歴史民俗資料館の小企画展示室リニューアル

懐かしそうに展示物を見る来館者(歴史民俗資料館で) 栄町にある歴史民俗資料館(真鍋雅充館長)の二階小企画展示室が五日、リニューアルオープンした。展示室は「くらしと道具のタイムカプセル」と名付けられ、明治時代から昭和三十年代(一九五五年―)の生活用品約八十点が並べられている。

 高齢者の脳の活性化やコミュニケーションスキルの向上に有効とされ、心理的安定を図る心理療法としても知られる回想法(思い出語り)に取り組む施設が増えているのを受け、同館の展示資料を多くの人に活用してもらおうと小企画室を改装した。

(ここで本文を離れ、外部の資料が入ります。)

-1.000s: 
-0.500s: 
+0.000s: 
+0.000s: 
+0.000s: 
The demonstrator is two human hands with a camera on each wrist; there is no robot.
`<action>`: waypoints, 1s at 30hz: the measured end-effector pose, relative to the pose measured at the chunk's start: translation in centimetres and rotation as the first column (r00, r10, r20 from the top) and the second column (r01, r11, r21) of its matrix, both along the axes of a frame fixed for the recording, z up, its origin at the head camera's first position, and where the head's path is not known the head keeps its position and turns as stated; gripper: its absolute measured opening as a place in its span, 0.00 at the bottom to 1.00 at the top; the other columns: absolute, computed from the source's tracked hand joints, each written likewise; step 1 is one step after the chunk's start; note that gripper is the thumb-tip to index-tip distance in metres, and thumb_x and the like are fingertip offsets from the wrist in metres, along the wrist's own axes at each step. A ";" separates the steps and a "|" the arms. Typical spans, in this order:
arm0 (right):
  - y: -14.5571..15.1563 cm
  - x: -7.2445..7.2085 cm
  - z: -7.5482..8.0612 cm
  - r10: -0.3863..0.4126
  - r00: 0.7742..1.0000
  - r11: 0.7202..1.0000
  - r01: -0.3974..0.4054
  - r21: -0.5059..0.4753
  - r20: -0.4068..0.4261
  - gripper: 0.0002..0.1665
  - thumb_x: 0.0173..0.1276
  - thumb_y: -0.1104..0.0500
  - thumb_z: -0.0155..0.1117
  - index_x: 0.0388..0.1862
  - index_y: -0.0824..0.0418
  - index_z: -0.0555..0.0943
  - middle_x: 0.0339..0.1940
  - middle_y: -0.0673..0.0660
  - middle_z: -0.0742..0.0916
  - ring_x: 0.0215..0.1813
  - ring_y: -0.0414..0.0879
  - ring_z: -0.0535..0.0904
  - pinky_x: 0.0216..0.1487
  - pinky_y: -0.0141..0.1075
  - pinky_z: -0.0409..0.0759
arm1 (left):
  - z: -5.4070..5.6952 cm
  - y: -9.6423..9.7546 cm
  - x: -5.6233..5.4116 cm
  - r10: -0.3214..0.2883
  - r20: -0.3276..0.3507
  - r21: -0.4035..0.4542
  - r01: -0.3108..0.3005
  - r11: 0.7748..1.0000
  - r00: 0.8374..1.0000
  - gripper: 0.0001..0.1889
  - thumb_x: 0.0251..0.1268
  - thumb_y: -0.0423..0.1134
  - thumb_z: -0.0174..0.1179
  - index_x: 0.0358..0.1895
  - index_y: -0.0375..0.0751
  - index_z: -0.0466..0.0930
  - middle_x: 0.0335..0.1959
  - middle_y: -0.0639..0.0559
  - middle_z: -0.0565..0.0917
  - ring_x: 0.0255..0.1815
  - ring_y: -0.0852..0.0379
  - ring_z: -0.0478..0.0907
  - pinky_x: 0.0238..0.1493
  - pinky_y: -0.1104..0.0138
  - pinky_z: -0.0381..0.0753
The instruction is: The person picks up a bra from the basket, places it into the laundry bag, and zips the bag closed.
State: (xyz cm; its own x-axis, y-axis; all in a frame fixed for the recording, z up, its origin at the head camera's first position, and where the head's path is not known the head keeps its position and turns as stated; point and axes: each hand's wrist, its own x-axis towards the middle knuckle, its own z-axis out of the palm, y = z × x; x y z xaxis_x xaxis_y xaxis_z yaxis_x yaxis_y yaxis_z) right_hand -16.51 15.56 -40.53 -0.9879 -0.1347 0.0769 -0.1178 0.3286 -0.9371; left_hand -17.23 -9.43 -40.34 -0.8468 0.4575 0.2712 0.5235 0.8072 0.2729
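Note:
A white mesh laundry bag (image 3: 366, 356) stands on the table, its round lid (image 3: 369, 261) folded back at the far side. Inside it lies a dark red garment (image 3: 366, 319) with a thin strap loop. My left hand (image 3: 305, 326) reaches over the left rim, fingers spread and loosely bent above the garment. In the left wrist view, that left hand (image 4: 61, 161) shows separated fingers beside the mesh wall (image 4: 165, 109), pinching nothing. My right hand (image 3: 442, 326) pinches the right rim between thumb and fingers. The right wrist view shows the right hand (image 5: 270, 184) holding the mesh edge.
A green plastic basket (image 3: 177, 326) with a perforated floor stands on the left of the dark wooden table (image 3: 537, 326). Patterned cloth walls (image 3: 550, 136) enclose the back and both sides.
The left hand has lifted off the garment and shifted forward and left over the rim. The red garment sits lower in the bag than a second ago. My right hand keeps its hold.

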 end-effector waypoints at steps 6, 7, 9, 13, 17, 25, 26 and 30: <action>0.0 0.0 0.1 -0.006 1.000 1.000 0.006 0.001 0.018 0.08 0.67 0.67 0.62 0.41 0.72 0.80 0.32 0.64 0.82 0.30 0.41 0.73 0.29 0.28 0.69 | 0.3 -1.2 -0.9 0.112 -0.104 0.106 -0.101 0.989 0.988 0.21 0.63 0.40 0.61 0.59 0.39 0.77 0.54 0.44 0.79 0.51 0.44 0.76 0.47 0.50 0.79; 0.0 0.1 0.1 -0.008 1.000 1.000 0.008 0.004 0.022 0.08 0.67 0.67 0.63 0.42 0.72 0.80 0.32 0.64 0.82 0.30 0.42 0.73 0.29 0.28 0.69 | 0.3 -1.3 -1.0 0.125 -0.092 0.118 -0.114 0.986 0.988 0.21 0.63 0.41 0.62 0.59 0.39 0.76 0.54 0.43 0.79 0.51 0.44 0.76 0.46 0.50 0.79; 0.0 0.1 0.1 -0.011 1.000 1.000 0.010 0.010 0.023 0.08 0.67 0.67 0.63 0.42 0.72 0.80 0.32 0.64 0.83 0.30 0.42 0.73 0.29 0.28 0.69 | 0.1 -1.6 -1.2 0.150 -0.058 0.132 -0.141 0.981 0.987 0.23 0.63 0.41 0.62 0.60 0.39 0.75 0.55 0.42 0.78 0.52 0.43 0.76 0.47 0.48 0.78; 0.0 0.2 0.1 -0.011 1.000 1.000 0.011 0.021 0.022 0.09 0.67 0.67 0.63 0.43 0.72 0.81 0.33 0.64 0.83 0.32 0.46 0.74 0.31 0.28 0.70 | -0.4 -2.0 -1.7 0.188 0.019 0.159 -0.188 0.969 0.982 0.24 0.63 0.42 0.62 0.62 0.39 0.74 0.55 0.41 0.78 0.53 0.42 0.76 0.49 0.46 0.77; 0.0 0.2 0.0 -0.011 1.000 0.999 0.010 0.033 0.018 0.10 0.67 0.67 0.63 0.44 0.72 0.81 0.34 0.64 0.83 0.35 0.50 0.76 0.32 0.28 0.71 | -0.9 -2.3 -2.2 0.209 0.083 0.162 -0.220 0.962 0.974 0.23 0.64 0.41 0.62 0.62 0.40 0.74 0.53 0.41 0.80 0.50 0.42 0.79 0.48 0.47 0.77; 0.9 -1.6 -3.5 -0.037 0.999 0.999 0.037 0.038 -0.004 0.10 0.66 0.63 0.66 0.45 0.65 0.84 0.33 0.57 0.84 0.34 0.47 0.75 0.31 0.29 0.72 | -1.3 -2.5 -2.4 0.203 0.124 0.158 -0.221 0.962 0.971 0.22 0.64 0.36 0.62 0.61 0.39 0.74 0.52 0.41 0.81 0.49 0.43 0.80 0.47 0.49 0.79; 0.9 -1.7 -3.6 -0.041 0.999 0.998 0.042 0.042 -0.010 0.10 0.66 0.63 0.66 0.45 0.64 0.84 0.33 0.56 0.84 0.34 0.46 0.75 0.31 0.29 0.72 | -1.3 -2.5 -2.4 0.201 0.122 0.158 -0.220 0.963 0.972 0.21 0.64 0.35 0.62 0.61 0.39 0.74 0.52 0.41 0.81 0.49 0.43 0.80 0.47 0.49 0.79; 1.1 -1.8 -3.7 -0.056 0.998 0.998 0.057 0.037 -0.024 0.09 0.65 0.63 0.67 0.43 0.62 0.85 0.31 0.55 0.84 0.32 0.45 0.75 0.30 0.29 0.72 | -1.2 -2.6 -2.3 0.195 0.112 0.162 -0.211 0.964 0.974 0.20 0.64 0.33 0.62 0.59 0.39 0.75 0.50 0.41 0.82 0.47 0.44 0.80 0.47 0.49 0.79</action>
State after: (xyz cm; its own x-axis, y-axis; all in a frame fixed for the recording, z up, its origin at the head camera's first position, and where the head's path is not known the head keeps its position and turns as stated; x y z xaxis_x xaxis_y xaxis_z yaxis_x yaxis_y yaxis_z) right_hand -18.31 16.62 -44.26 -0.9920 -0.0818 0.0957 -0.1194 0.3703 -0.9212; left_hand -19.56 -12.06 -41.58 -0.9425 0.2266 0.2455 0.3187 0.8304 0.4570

 生活家電では昭和三十年代のテレビや電話、足踏みミシン、明治時代の竹洋灯、雑貨では戦前戦後の婦人雑誌、尋常小学校の教科書を展示。当時の薬やたばこも並べられている。展示物のほとんどは、市民から寄贈されたものという。
 同館を訪れた保健センター主催の健康ウオークの参加者もリニューアルした展示室を見学。「これ昔使った。懐かしいね」など、思い出話に花を咲かせていた。
 同館学芸員の石原さやかさんは「回想法に利用するだけでなく、誰もが楽しめるようにという思いで大きくリニューアルした。子供たちにとっては見たことのないものばかりで、高齢者には懐かしく思い出深いもの。展示物を通じて、世代を超えたコミュニケーションが生まれれば」と話した。
 展示は準常設で、季節に応じて展示物の入れ替えも予定している。開館時間は午前九時-午後五時。休館日は月曜・祝日。問い合わせは同館(電話83─5600)へ。